Кавалер Красного замка | страница 100
Он вошел. Как мы уже сказали, появление его обрадовало Женевьеву, и она приняла гостя с радостью.
— А, наконец-то, — сказала она, протянув ему руку, — вы с нами обедаете, не правда ли?
— Напротив, гражданка, — холодно отвечал Морис, — я пришел просить вас извинить меня.
— Вы не останетесь?
— Да, дела секции требуют моего присутствия. Я боялся, чтобы вы не стали дожидаться меня и не обвинили бы в невежливости; вот почему я и заехал.
Женевьева почувствовала в сердце, несколько успокоившемся, новое стеснение.
— О, боже мой! — сказала она. — А Диксмер не обедает дома, он так надеялся застать вас здесь по возвращении и поручил мне вас удержать.
— А, в таком случае понимаю вашу настойчивость. Это потому, что муж велел. А я не догадывался. Видно, я никогда не избавлюсь от своей самонадеянности.
— Морис!..
— Сударыня, мне приходится руководствоваться более вашими действиями, нежели вашими словами. Мне следует понять, что если Диксмера нет дома, то и мне не должно оставаться. Отсутствие его приведет вас в еще большее смущение.
— Почему же? — с радостью спросила Женевьева.
— Потому что вы, кажется, стараетесь избегать меня.
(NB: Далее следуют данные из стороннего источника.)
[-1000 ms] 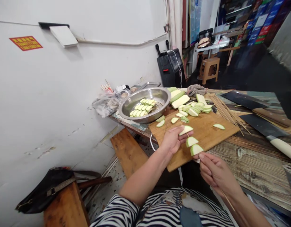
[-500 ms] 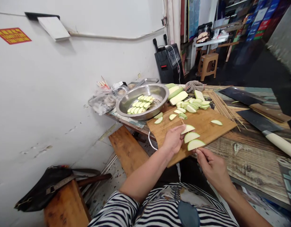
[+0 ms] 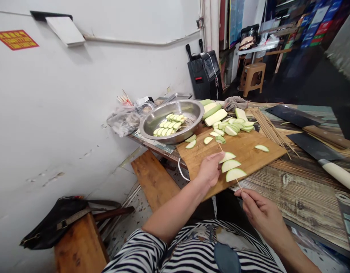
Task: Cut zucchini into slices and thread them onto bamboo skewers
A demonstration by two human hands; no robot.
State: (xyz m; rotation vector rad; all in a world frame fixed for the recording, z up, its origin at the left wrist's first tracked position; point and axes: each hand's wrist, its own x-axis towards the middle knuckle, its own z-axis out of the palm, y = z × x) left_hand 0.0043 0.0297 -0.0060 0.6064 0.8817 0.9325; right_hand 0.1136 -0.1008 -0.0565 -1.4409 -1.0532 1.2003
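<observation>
Three pale half-moon zucchini slices (image 3: 231,165) are threaded on a thin wooden skewer (image 3: 239,185), held above the near part of the cutting board (image 3: 249,151). My left hand (image 3: 211,168) is closed on the far slice, fingers at its left edge. My right hand (image 3: 260,208) pinches the skewer's near end, below the nearest slice. The skewer's far tip shows past the left fingers. Beyond lie loose slices (image 3: 231,130) in a pile, with a few scattered on the board. Larger zucchini pieces (image 3: 216,117) lie behind them.
A steel basin (image 3: 146,134) with finished skewers of slices stands left of the board. Bare skewers (image 3: 267,127) lie to the right, alongside two cleavers (image 3: 308,146) with dark blades. A cloth (image 3: 235,103) lies at the back. Wooden benches (image 3: 155,178) stand below left.
My right hand has slid back toward me along the skewer, so a length of stick now shows below the nearest slice. The left hand stays at the far slice.
</observation>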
Я возвратился для вас, ради вас одной, вы это знаете, и с тех пор я беспрестанно нахожу здесь других, вместо того чтобы быть с вами.
— Ну, полноте! — сказала Женевьева. — Вот вы опять сердитесь, друг мой, а ведь я делаю как лучше.
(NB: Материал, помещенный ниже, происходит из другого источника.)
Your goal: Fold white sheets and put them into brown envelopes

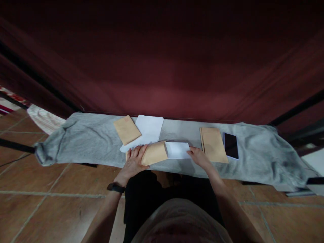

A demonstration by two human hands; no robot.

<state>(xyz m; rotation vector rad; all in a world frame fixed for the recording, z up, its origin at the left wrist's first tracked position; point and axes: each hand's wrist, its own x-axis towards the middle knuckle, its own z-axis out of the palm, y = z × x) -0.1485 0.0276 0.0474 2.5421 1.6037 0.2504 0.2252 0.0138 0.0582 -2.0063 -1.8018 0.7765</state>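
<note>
A brown envelope (155,153) lies on the grey cloth in front of me, its open end facing right. My left hand (135,160) rests on the envelope's left end with its fingers spread, pressing it down. A folded white paper (177,150) sticks out of the envelope's open end. At that paper's right edge, my right hand (197,156) pinches it between thumb and fingers. How far the paper reaches inside the envelope is hidden.
Behind my left hand lie white sheets (150,128), partly under another brown envelope (127,130). To the right are stacked brown envelopes (214,145) and a phone (231,145). The grey cloth (93,141) covers a narrow surface against a dark red panel (162,77).
</note>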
— Нет, Женевьева, вы можете еще лучше сделать: это или принимать меня так, как прежде, или совсем отказать от дома.
— Послушайте, Морис, — с нежностью сказала Женевьева, — поймите мое положение, узнайте мои мучения и не будьте более тираном.
И молодая женщина, подойдя к нему, взглянула на него с грустью.
Морис замолчал.
— Но чего же хотите вы от меня? — продолжала она.
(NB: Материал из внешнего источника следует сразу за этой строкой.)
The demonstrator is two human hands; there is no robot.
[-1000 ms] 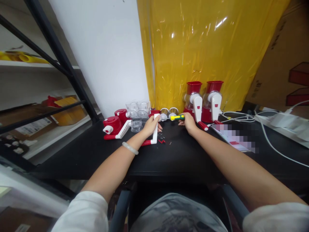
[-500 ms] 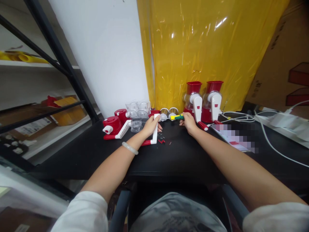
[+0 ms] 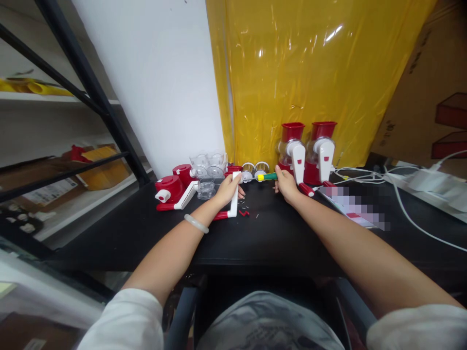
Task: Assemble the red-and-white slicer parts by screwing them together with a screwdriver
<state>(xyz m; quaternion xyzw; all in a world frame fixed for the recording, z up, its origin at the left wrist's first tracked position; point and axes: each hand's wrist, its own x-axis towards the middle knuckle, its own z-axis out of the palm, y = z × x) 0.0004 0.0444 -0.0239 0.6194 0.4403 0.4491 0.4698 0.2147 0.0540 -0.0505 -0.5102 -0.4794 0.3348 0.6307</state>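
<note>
My left hand [image 3: 228,190] is closed around a white crank handle [image 3: 234,198] with a red grip, held above the black table. In my right hand [image 3: 286,185] is a screwdriver [image 3: 268,177] with a green and yellow handle. Its shaft points left and reaches the upper end of the crank handle; the exact contact is too small to make out. Below the hands lie several small screws [image 3: 257,216] and a red plastic piece [image 3: 244,213]. Two metal grater drums [image 3: 261,168] stand just behind the screwdriver.
Two assembled red and white rotary graters [image 3: 293,150] stand at the back right. Red grater bases [image 3: 170,187] and clear plastic hoppers [image 3: 207,165] sit on the left. White cables [image 3: 365,176] and a phone-like flat object [image 3: 350,206] lie right. A black-framed shelf [image 3: 109,116] borders the left.
My right hand's fingers have shifted slightly on the screwdriver handle, showing more of its green part. My left hand and the crank handle stay in place.
</note>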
— Я хотел вас любить, Женевьева, ибо чувствую, что не могу существовать без этой любви.
— Морис, пожалейте…
— Так вам надо было дать мне умереть, сударыня! — вскричал Морис.
— Умереть!
— Да, умереть или забыть!
— Стало быть, вы могли бы забыть, вы! — произнесла Женевьева, у которой слезы засверкали на глазах.
— О, нет, нет, — проговорил Морис, падая на колени. — Нет, Женевьева, умереть — может быть, забыть — никогда, никогда!
— А между тем, — с твердостью возразила Женевьева, — это было бы лучше, Морис, ибо эта любовь преступна.
— Говорили ли вы об этом Морану? — сказал Морис, приведенный в себя этой внезапной холодностью.
— Гражданин Моран не безумец, как вы, Морис, и никогда не давал повода указывать, как он должен вести себя в доме друга.